Mark Lunt, a hotel analyst for Ernst & Young in Miami, sees Canyon Ranch's wellness focus trumping the spa offerings now standard at luxury hotels across South Florida. But he sees short-term hardships in keeping the bottom line healthy amid a surge in new luxury hotels and a decline in travel.
"Opening in 2008 is probably not what they wanted," he said. Even so, "the interest in health and wellness among baby boomers is so great. They're suffering right now because of the stock market, but they do have wealth. Places like Canyon Ranch are going to be in their cross hairs."
S. FLORIDA STYLE
Nearly 30 years after the original Canyon Ranch opened in Tucson, the Miami Beach resort will be only the third of its kind. Unlike the ones in Tucson and Lenox, Mass., this Canyon Ranch does not position itself as an "immersion" destination, where guests are expected to spend 24 hours within the confines of the resort.

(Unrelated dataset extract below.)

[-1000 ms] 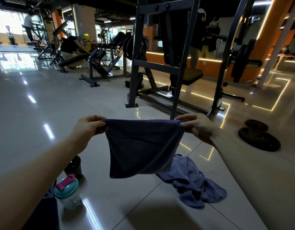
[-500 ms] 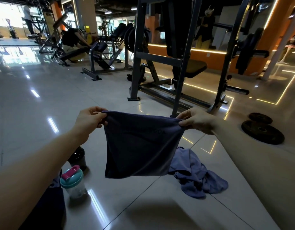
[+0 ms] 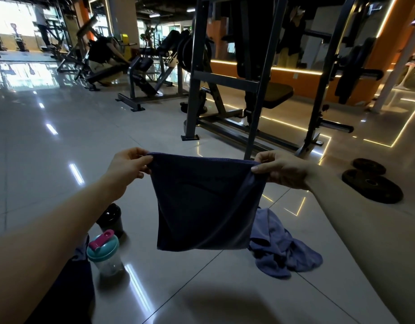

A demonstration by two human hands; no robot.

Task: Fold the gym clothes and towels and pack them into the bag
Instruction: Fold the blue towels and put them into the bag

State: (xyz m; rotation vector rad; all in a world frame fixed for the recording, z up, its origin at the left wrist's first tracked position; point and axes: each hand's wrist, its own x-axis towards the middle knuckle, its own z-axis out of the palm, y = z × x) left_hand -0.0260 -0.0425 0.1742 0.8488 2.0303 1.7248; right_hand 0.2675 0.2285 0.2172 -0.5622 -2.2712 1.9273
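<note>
Left hand (image 3: 127, 168) and right hand (image 3: 283, 170), both raised in front of the person, each grasping one top corner of a dark blue towel (image 3: 201, 202). The left thumb and fingers pinch the top left corner. The right thumb and curled fingers pinch the top right corner. The top edge of the towel runs nearly straight and taut between the two hands. The cloth hangs below it in the air, clear of the tiled floor (image 3: 61, 160), and its lower edge is roughly level. Two layers show along its right edge.

On the floor just right of and beyond the hanging towel lies a crumpled lighter blue garment (image 3: 290, 251), partly hidden by the towel. To the near left stands a clear shaker bottle (image 3: 104, 252) with a teal lid and a pink cap, upright. A black bottle (image 3: 110, 217) stands just beyond it. A dark fabric mass (image 3: 68, 288) lies under the left forearm at the near left edge, and what it is cannot be told.

At the far right two black weight plates (image 3: 372, 185) lie flat on the floor, touching or overlapping. A grey steel rack (image 3: 194, 90) with a padded bench (image 3: 276, 94) stands beyond the hands.
</note>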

That might be workable in the desert or the mountains, but not in a vacation spot like South Florida. And while the hotel's restaurant follows Canyon Ranch dietary guidelines (no Coca-Cola, no Splenda) this is the only one to serve alcohol.
A room on a December weekend costs $650, and the diagnostic sessions as much as $3,400. But resort executives are so confident of Canyon Ranch's appeal, they've banned the public from all areas but the restaurant and beauty salon.
While some guests will order all their meals from the resort's nutritionally screened menu, others "will say I've done very well today with breakfast and lunch. I've worked out. I'm going to have a little fun and treat myself," said Matthias Kammerer, the Miami Beach resort's managing director.
"Hopefully," he added, "they won't be clubbing into the wee hours of the morning and undo all the good things they've done."